Every line with "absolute" in it should be copied from the data.

───── DATASET RECORDS ─────

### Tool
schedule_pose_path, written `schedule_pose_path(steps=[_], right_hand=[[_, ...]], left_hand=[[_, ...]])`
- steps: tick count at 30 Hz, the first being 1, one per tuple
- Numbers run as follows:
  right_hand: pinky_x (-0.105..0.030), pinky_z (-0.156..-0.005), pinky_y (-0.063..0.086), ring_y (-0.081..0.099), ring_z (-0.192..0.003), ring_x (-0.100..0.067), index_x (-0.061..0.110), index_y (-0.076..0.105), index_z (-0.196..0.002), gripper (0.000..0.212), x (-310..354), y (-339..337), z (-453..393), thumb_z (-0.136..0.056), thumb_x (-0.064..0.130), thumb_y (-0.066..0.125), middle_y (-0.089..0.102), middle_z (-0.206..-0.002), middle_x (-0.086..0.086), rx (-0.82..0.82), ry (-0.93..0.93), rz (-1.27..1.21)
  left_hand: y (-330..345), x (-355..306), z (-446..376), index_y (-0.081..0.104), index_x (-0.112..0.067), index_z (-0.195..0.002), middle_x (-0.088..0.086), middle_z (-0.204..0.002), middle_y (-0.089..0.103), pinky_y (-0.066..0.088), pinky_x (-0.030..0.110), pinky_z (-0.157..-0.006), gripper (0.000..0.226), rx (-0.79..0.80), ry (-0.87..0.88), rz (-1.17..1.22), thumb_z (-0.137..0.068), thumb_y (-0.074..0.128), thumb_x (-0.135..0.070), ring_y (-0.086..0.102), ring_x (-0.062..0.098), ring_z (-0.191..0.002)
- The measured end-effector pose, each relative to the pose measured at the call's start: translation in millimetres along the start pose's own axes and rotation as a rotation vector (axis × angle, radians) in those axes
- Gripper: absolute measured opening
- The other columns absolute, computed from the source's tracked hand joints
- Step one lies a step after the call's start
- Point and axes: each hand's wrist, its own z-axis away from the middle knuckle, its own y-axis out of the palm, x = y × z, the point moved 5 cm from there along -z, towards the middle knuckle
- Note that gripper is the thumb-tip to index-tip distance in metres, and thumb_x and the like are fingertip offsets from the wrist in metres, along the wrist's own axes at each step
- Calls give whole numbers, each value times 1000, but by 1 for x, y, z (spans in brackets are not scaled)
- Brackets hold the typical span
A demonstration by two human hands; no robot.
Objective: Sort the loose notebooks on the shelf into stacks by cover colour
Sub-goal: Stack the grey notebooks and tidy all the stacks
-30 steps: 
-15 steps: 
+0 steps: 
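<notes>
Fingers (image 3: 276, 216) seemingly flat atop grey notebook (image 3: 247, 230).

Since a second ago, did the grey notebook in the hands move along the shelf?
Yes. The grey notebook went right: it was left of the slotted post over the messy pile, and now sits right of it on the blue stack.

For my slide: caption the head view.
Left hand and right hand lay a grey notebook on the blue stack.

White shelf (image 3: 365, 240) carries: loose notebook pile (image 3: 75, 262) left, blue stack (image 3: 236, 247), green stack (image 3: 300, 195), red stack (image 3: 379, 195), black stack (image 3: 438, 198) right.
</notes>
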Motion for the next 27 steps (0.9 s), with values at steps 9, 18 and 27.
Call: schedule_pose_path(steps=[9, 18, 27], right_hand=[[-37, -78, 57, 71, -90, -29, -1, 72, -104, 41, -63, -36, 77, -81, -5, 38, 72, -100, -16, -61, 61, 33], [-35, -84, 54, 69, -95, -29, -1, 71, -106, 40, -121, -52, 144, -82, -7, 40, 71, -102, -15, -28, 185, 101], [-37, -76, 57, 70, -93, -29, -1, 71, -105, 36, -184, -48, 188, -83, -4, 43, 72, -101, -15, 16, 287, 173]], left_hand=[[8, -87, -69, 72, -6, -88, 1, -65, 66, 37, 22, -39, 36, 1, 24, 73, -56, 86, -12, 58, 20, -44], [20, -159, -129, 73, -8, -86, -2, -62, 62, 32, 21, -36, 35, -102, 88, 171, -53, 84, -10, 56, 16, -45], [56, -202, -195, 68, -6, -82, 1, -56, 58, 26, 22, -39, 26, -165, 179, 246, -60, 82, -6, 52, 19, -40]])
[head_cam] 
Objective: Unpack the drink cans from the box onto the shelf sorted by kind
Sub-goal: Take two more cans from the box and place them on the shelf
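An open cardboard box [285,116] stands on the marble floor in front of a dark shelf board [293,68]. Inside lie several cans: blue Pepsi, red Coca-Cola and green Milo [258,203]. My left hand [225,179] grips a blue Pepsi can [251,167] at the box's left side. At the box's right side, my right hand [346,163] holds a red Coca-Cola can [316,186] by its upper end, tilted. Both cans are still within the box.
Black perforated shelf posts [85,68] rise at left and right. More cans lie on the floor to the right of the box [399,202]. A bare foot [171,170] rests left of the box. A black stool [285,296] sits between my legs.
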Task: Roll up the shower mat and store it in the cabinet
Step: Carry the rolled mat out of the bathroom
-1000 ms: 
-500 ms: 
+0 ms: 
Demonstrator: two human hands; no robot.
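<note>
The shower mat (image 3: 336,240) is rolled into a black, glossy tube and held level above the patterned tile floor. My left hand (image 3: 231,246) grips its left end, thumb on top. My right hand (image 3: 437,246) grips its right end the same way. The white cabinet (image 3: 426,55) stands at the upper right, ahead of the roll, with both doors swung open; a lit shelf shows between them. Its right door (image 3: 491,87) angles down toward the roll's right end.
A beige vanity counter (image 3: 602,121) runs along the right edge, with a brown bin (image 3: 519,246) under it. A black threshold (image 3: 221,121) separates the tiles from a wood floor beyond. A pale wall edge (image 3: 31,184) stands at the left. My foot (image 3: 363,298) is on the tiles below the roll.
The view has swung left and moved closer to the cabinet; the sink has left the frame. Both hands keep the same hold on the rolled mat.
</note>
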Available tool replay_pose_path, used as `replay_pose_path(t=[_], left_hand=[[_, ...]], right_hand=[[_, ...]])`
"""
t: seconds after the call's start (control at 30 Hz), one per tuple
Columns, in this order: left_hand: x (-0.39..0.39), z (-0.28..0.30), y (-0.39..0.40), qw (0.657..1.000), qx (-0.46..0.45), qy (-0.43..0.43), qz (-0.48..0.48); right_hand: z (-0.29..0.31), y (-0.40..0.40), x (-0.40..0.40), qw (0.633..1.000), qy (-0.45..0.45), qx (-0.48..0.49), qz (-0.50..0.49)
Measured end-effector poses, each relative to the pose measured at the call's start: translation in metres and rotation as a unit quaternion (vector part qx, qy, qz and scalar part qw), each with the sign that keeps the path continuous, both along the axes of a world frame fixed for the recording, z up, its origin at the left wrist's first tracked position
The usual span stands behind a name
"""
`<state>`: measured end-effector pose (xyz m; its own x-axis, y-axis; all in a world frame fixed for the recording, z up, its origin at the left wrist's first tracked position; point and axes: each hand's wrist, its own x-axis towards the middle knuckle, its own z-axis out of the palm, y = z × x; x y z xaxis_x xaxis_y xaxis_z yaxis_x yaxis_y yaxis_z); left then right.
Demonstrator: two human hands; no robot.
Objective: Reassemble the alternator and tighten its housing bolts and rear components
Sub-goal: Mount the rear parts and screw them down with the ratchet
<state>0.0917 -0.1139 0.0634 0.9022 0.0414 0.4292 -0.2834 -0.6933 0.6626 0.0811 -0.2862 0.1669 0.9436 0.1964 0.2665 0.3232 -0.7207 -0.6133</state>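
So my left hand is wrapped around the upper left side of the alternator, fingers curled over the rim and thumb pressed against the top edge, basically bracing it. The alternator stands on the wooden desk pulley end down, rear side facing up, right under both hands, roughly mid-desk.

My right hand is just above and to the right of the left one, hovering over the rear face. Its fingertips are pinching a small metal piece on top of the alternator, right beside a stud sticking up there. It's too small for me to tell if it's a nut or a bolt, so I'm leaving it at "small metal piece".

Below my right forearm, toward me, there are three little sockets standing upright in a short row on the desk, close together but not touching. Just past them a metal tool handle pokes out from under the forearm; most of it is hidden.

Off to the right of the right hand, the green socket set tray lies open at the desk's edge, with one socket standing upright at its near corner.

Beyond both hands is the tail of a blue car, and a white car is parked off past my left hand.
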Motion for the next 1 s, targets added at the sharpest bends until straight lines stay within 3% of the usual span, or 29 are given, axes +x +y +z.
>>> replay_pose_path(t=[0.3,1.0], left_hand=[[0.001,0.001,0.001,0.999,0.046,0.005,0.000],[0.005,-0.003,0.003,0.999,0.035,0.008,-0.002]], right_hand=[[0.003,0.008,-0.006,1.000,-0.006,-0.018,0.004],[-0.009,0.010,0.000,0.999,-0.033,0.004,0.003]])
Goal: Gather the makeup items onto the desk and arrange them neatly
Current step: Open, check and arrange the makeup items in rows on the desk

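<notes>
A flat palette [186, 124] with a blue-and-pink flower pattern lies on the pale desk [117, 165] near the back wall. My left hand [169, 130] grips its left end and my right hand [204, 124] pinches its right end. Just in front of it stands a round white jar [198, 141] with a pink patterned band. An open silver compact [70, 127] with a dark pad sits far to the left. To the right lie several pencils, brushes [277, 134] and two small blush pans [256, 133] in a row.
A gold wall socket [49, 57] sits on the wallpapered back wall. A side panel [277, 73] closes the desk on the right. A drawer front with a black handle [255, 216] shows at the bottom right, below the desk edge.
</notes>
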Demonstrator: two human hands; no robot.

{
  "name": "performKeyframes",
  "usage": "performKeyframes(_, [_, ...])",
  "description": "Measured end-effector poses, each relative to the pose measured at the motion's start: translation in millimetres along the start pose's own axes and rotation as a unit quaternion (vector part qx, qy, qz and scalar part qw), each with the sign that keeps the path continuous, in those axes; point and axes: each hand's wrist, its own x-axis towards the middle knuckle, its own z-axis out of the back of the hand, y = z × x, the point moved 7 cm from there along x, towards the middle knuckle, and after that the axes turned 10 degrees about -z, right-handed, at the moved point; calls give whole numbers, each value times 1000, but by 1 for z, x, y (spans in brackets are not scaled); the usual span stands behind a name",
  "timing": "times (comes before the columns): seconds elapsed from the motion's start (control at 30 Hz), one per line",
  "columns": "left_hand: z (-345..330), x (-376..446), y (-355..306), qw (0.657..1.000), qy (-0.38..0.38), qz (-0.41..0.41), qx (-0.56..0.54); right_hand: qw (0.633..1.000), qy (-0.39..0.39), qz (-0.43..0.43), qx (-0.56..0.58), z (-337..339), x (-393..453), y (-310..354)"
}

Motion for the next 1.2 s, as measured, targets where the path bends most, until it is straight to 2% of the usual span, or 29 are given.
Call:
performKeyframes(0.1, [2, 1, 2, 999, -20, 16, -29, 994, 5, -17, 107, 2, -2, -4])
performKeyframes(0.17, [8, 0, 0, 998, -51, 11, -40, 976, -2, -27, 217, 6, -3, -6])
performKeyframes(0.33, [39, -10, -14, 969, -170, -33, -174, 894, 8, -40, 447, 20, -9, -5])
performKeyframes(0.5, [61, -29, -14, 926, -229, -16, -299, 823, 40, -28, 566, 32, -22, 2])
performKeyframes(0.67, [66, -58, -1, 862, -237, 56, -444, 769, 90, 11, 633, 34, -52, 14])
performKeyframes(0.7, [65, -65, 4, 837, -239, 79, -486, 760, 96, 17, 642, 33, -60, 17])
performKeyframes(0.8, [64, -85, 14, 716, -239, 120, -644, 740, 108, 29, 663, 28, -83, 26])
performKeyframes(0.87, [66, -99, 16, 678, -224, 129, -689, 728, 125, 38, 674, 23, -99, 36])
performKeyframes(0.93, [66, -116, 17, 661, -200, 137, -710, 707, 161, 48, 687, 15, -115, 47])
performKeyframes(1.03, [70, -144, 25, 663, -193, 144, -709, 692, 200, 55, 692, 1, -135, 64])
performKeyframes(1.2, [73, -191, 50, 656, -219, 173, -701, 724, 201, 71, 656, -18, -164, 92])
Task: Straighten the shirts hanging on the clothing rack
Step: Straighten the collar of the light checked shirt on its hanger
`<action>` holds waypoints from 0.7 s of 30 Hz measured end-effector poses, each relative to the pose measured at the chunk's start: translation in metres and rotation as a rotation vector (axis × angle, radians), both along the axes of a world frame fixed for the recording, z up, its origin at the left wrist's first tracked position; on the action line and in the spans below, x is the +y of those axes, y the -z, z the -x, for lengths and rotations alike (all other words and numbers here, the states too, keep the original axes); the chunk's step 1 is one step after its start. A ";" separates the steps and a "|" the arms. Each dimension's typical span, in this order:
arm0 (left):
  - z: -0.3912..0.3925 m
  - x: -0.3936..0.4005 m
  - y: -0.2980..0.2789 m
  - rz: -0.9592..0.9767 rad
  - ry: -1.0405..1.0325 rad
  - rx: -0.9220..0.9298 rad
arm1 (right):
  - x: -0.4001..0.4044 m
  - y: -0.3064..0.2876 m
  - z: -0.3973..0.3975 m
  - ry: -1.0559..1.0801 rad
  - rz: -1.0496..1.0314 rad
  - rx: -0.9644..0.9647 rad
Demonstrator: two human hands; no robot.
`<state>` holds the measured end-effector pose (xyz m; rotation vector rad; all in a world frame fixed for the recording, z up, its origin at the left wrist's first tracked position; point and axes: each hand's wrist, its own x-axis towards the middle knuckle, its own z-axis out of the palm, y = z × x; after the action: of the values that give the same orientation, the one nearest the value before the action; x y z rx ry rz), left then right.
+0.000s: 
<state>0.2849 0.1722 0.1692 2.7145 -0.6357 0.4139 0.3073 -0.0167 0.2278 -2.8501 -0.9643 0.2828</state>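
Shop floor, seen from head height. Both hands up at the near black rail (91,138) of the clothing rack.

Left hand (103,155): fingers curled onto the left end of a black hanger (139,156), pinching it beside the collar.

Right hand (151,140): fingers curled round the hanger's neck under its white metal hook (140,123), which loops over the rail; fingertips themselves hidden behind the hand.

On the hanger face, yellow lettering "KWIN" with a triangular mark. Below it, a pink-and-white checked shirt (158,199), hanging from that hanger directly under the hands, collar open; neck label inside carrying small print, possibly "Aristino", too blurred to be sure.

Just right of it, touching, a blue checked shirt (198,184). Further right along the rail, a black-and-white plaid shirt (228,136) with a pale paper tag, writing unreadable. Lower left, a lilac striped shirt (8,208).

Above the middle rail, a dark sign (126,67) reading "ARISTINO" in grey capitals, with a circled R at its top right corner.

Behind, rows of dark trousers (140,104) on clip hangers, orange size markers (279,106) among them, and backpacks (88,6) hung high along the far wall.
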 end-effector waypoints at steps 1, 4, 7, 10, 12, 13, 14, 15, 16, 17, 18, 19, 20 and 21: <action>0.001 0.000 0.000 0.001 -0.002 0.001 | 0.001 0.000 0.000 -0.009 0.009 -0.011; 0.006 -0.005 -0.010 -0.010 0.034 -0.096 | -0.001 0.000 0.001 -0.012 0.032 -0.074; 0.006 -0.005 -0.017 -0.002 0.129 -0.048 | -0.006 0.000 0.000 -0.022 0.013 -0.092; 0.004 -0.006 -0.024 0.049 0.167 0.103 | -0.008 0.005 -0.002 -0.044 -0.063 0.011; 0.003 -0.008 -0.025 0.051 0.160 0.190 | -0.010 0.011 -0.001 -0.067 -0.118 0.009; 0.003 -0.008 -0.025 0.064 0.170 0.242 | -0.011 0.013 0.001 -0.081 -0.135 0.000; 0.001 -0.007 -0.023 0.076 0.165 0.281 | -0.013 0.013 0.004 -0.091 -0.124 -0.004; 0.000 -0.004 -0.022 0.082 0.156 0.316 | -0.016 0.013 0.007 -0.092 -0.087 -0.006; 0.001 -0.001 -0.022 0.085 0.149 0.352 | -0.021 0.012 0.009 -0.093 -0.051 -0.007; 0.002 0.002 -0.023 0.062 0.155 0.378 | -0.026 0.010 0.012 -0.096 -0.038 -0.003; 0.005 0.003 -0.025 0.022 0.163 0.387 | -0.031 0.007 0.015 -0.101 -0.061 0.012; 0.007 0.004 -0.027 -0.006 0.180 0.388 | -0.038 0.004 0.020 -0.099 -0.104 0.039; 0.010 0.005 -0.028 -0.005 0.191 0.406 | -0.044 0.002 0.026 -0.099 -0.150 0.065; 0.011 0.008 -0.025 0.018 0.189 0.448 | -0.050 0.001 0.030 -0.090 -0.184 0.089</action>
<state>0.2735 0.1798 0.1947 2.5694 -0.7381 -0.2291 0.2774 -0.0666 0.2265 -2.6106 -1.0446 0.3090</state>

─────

→ **ANSWER FOR THIS EXERCISE**:
- Gripper: absolute measured opening
- The other columns absolute, computed from the source's tracked hand joints

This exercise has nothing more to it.